Gold has ticked higher overnight on increased political uncertainty in Europe following the Italian election, however with the Euro trading sharply lower, a stronger US dollar is keeping a lid on gains. Having broken out from $1324 falling highs resistance, the precious metal traded an overnight high of $1327 before edging slightly lower.
Crude Oil benchmarks have retreated from overnight highs as the US dollar makes steady gains on the back of Euro weakness. Global benchmark Brent is hindered by falling highs resistance just shy of $65, while US crude also retreats from falling highs around $61.8. The performance of the Euro and its reciprocal impact on the US dollar will be a key driver of sentiment for commodities today.
In focus today will be the Italian election result, exit polls pointing to a hung parliament, setting the country up for complicated coalition negotiations lead by the anti-establishment Five Star movement (32.5%), a party that has previously ruled out working alongside other parties.

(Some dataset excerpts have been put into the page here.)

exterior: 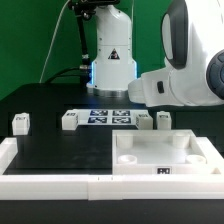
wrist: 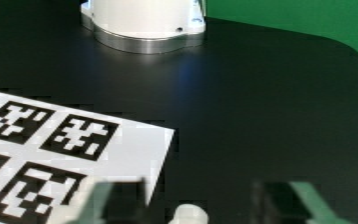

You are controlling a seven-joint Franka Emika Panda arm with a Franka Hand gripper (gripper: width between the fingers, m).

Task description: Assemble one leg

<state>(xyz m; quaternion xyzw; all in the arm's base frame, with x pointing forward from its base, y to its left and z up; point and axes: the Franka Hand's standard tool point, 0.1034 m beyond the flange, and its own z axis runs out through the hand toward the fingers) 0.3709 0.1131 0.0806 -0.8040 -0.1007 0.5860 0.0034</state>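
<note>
Several white legs with marker tags stand on the black table: one (exterior: pixel 20 122) at the exterior view's left, one (exterior: pixel 68 120) beside the marker board (exterior: pixel 105 116), and two (exterior: pixel 144 120) (exterior: pixel 164 120) behind the tray (exterior: pixel 205 157). My gripper's white hand (exterior: pixel 150 88) hangs just above those two legs; its fingers are hard to make out there. In the wrist view my gripper (wrist: pixel 208 205) is open, its fingers (wrist: pixel 126 200) wide apart. A small rounded white tip (wrist: pixel 190 214), which may be a leg's top, shows between them, not gripped.
The robot base (exterior: pixel 110 60) stands at the back and shows in the wrist view (wrist: pixel 144 22). The marker board (wrist: pixel 60 140) lies beside the gripper. A white border wall (exterior: pixel 50 165) runs along the table's front edge.
</note>
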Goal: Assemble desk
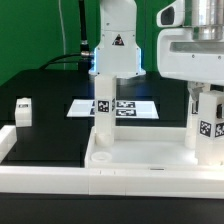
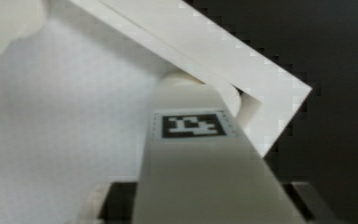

That said, without a ruling majority it looks like it will be pushed towards a formal tie-up with other populist parties (anti-Europe, anti-Euro, anti-immigration) including the Northern League (18%) and Brothers of Italy (4%), which were in cahoots with Berlusconi’s Forza Italia (14%) in a centre-right coalition (36% total).
This latest European election result suggests a huge defeat for the governing PD party (23%) and comes just hours after Germany finally cobbled together a working government thanks to the SPD voting two-thirds (stronger than expected) in favour of a coalition with Merkel's CDU and sister party CSU, putting to bed six months of negotiating and an absence of genuine leadership for Germany, and perhaps even the EU. The Italian MID is called sharply lower, while the DAX look set to suffer too.
Data-wise, it’s all about PMI Services updates from Europe, the UK and US. Note Japan and China have already missed expectations overnight although merely pulling back from recent highs. Consensus is for France (8.50am) to confirm a pullback to the average of the last year while both Germany (8.55am) and the Eurozone (9am)confirm normalisation from Jan’s spike. The UK (9.30am) is seen bottoming out from its weakest in over a year while the US (2.45pm) bucks the trend by confirming an acceleration to its best since last Summer, although US ISM Manufacturing (3pm) probably slipped back from recent highs
Thereafter, Eurozone Retail Sales (10am) are expected positive in February from a negative January, remaining unchanged on a yearly basis, while this afternoon, US ISM Manufacturing (3pm) is expected to retreat marginally from January’s 13-year high.